When Logica was acquired by CGI, final validation came from the fact that the
intranet was the tool chosen in the integration discussions that would stay.
Now, back to the present. I met the founder of i-Vista
riding a shuttle to catch a flight. They had moved away from their intranet
product years ago. Hard to sell he said. I know. I ‘sold’ it internally for
years. Without a coms person crazed with
evangelical zeal and armed with budgets pushing the decision from inside, it
was a hard sell. Came back to ABB 12 years later, and still using CAWP, but in
the process of migrating. Just saying, despite being passionately involved with
intranets, I now go to LinkedIn to search for people within my own company. Met
an ex-colleague who now works with a major lifestyle brand. They’ve just adopted
Facebook@work. He says they only use intranet as a document repository now, and
plan to communicate with employees only on FB. No need to train, evangelize,
hard sell. Crowd-sourced content that can be moderated. Employee engagement at
its best – through a truly social network.
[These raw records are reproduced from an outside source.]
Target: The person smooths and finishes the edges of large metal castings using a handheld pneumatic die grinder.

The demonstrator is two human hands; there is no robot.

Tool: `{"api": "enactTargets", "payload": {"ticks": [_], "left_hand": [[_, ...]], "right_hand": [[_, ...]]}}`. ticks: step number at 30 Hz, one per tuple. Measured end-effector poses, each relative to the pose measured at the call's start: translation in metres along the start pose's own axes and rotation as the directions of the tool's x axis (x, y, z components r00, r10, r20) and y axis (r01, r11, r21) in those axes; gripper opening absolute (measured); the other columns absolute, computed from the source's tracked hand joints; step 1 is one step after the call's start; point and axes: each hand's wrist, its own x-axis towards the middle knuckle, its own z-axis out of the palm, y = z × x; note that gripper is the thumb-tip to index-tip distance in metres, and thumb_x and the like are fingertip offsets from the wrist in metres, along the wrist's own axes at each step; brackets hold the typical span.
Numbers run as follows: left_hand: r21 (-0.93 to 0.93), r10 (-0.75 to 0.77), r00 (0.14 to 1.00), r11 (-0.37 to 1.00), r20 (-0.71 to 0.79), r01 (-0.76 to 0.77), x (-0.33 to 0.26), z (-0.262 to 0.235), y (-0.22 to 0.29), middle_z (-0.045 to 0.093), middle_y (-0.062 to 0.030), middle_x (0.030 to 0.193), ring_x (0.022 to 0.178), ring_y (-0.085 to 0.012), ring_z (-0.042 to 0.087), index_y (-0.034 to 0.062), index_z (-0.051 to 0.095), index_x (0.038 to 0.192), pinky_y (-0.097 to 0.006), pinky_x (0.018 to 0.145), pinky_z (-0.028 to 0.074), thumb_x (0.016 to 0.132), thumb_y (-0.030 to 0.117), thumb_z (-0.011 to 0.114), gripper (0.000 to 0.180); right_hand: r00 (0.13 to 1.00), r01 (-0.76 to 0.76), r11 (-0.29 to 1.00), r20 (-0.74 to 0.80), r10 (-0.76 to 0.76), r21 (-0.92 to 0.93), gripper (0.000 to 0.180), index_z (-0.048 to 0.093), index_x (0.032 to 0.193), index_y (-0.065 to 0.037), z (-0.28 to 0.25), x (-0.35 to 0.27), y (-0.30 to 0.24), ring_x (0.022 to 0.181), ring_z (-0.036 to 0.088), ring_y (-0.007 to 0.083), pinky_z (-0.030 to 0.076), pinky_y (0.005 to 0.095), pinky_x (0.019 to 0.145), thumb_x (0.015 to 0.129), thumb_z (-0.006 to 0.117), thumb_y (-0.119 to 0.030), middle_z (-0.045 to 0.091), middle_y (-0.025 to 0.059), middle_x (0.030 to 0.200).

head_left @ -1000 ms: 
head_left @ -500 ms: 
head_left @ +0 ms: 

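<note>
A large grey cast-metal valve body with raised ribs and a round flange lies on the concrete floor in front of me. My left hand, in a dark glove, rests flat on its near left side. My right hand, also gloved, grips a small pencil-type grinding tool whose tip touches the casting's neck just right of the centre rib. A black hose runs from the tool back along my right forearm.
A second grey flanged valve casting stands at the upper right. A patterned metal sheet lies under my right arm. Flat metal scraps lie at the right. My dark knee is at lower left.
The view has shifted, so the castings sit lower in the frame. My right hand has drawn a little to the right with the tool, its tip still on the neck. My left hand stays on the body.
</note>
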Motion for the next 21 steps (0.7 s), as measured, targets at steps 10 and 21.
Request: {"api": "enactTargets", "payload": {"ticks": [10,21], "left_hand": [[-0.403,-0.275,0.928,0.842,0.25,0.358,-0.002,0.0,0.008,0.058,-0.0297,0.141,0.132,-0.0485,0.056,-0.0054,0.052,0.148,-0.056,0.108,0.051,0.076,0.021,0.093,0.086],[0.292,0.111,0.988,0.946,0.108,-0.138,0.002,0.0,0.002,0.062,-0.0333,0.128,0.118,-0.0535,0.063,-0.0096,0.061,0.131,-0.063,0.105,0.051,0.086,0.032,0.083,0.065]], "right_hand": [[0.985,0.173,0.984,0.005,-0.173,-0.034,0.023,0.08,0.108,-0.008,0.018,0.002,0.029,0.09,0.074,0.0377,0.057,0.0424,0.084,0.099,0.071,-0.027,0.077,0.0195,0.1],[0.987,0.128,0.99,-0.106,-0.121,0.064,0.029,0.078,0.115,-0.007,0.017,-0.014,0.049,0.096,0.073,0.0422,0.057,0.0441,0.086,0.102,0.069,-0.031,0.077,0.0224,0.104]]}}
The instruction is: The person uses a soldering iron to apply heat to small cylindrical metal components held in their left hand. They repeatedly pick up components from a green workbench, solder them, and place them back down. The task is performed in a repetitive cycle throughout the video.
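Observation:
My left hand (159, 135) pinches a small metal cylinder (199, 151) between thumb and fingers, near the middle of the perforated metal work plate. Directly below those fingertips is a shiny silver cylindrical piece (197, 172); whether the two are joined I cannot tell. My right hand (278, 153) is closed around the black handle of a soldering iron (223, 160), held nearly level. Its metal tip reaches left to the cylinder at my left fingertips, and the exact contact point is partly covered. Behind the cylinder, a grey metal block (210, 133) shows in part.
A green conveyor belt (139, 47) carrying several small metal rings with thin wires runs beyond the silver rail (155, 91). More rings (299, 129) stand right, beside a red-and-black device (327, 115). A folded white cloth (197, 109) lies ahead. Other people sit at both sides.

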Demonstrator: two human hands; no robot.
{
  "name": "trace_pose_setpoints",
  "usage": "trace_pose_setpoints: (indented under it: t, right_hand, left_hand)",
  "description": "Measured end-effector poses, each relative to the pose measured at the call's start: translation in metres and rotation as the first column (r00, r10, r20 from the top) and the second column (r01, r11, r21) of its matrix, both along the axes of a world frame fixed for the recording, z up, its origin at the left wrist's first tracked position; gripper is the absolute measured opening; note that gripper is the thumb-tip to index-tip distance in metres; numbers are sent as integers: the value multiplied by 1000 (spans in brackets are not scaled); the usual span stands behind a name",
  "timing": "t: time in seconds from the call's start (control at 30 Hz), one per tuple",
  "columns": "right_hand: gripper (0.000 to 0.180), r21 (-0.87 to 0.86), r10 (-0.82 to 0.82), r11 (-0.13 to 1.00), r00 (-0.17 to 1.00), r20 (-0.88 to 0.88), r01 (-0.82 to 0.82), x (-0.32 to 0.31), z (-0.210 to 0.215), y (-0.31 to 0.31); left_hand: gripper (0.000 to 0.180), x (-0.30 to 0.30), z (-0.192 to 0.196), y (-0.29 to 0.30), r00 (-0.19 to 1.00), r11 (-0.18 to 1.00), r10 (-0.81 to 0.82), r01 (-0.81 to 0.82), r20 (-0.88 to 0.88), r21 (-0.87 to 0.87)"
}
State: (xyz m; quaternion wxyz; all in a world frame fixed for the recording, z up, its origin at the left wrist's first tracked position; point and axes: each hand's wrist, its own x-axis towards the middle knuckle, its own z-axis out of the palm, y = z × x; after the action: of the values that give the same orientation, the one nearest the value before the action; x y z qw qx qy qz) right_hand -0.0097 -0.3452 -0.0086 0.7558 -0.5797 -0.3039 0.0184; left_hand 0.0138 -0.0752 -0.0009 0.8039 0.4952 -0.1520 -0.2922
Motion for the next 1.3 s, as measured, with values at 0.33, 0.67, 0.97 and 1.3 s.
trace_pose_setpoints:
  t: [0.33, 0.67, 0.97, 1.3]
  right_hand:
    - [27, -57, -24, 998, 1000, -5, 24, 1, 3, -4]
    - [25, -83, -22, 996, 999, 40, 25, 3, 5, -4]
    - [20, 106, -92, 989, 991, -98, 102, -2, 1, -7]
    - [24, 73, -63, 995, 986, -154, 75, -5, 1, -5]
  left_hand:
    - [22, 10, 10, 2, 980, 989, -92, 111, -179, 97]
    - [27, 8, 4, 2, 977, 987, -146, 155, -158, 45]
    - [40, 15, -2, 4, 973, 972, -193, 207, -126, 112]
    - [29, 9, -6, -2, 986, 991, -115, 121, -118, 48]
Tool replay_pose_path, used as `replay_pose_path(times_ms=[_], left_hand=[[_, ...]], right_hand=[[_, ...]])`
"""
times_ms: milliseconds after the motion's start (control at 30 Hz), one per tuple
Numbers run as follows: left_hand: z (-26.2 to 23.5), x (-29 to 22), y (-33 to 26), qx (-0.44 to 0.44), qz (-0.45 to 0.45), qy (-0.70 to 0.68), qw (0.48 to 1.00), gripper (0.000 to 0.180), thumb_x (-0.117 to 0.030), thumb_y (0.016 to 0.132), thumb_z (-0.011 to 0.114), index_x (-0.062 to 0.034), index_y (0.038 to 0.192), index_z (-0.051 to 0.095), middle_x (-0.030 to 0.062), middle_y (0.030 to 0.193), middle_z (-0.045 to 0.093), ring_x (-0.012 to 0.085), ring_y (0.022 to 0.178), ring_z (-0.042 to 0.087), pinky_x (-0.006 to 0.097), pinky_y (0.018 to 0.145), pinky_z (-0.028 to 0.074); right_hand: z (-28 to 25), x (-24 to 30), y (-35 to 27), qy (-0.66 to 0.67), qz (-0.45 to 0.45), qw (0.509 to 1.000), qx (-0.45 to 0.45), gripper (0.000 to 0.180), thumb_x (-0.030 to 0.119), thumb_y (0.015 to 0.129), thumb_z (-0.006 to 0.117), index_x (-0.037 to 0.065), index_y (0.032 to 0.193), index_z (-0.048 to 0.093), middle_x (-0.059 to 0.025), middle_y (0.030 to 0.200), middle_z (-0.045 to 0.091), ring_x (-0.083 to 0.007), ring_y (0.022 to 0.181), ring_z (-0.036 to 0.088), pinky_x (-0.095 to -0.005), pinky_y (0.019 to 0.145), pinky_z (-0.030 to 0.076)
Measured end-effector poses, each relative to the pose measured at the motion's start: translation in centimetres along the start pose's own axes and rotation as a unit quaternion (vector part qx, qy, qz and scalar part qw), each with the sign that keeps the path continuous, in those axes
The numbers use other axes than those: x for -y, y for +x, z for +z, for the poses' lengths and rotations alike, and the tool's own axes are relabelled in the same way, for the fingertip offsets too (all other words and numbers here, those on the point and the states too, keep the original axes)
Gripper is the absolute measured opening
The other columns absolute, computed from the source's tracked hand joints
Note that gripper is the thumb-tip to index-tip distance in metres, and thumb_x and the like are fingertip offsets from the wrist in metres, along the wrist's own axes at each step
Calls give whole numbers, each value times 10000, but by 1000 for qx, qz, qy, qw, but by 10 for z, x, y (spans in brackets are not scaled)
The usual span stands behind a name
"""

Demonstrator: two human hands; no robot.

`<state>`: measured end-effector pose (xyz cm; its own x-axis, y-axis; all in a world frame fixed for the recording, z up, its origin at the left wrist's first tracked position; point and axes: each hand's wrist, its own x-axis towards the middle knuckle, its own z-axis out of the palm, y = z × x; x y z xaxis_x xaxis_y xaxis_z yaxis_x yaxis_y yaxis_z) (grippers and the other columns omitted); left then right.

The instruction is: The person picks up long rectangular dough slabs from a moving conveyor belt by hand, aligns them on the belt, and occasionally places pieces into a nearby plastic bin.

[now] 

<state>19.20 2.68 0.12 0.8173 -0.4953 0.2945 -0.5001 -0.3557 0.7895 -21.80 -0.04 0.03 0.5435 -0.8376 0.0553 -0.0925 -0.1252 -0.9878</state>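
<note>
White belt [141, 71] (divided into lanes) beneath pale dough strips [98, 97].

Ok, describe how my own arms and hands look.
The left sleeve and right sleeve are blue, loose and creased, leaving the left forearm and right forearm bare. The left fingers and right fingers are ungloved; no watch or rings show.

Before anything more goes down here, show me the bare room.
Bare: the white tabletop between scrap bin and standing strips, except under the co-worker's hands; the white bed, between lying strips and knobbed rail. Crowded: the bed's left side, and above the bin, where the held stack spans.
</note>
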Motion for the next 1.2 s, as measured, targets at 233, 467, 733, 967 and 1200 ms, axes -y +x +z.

Over a decade, is the writing on the wall? This love story
seems right where it started, and destined to end where star-crossed lovers end
up with all odds against them.
Reluctantly, I agree that Facebook is probably a better
platform – easy to post, share, moderate information, balance of text, video
and words, and let’s face it, fun. If you don’t have to force people to be
there, that’s half the battle won. In my love story of internal coms, I must
say, I have never imagined the meme rising up as an official mode of
communication.
The times, they are a-changing.
Well said! I'm glad of the writing on the wall. All the intranets I've used, with the exception of HP, were clunky and not really somewhere you wanted to visit, much less hang out. The Logica rebrand came a close second, but the reason why the benefits of the intranet had to be sold so heavily is because they're not readily visible, and not easily experienced.